◆ **Your task**: All of the data below must be repeated exactly.

◆ **Provided material**:
+---+
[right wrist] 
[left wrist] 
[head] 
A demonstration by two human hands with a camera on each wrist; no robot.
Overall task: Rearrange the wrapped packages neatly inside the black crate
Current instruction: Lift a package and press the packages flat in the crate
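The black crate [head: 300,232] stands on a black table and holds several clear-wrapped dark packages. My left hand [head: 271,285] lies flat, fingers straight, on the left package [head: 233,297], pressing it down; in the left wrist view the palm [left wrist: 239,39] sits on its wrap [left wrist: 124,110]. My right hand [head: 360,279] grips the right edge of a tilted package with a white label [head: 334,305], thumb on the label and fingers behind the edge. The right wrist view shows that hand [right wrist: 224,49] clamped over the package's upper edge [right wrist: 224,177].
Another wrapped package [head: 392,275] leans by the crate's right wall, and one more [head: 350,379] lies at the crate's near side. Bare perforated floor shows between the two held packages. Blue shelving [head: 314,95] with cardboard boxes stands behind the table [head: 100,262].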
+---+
◆ **Result of the exercise**:
[right wrist] 
[left wrist] 
[head] 
A demonstration by two human hands with a camera on each wrist; no robot.
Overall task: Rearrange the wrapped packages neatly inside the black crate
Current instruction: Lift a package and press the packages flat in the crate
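The black crate [head: 300,232] stands on a black table and holds several clear-wrapped dark packages. My left hand [head: 271,285] lies flat, fingers straight, on the left package [head: 233,297], pressing it down; in the left wrist view the palm [left wrist: 239,39] sits on its wrap [left wrist: 124,110]. My right hand [head: 360,279] grips the right edge of a tilted package with a white label [head: 334,305], thumb on the label and fingers behind the edge. The right wrist view shows that hand [right wrist: 224,49] clamped over the package's upper edge [right wrist: 224,177].
Another wrapped package [head: 392,275] leans by the crate's right wall, and one more [head: 350,379] lies at the crate's near side. Bare perforated floor shows between the two held packages. Blue shelving [head: 314,95] with cardboard boxes stands behind the table [head: 100,262].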

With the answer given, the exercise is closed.